* To do *
Word for word, transcribe the lines below and drop the pictures.

* Information supplied *
┌──
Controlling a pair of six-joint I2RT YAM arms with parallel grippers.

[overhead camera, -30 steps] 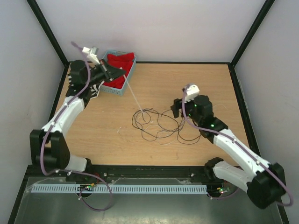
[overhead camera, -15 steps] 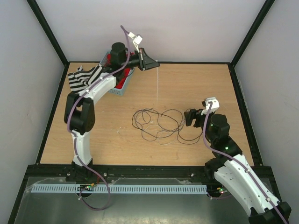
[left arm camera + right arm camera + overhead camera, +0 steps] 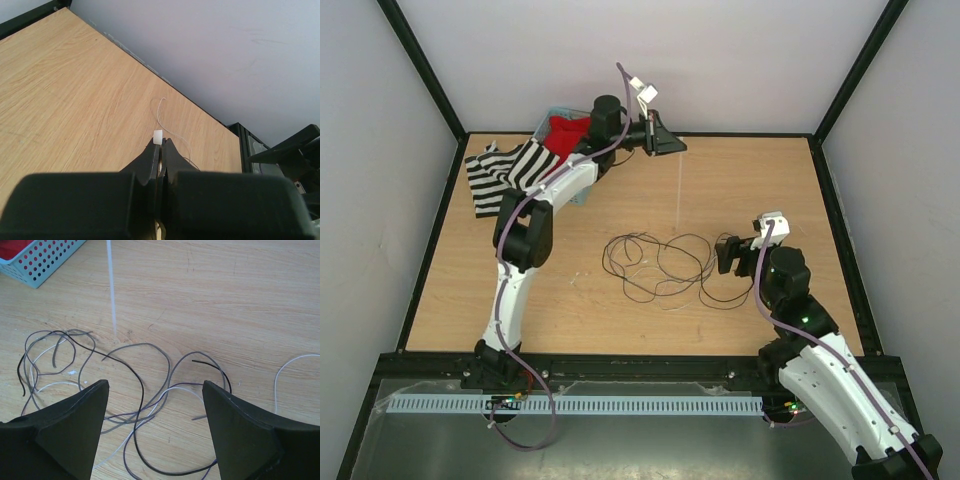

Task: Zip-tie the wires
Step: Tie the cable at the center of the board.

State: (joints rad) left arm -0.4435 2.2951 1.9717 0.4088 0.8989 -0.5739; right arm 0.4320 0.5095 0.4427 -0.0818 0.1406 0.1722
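The zip tie (image 3: pixel 679 190) is clamped by its head in the left gripper (image 3: pixel 670 147) and hangs at twelve o'clock of the wires (image 3: pixel 660 265) (loosely looped, not bundled). The right gripper (image 3: pixel 728 253) is spread wide and empty at their three o'clock. Delivery of the tie is judged to be in hand. Next, the strands need to be gathered and the tie's tip passed beneath them.

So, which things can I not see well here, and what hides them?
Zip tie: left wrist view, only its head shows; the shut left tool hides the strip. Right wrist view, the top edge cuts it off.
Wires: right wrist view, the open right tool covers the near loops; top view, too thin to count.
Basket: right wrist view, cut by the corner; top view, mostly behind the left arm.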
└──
* Answer space *
Controlling a pair of six-joint I2RT YAM arms with parallel grippers.

[overhead camera, -30 steps] 
[overhead camera, -15 steps] 
[left arm camera + right arm camera + overhead camera, +0 steps] 

Task: Zip-tie the wires
Step: Tie the cable at the center of the board.

State: (joints rad) left arm -0.4435 2.2951 1.9717 0.4088 0.8989 -0.5739; right arm 0.4320 0.5095 0.4427 -0.0818 0.1406 0.1722
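The zip tie (image 3: pixel 679 190) is clamped by its head in the left gripper (image 3: pixel 670 147) and hangs at twelve o'clock of the wires (image 3: pixel 660 265) (loosely looped, not bundled). The right gripper (image 3: pixel 728 253) is spread wide and empty at their three o'clock. Delivery of the tie is judged to be in hand. Next, the strands need to be gathered and the tie's tip passed beneath them.

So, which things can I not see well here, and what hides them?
Zip tie: left wrist view, only its head shows; the shut left tool hides the strip. Right wrist view, the top edge cuts it off.
Wires: right wrist view, the open right tool covers the near loops; top view, too thin to count.
Basket: right wrist view, cut by the corner; top view, mostly behind the left arm.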

This completes the output for the exercise.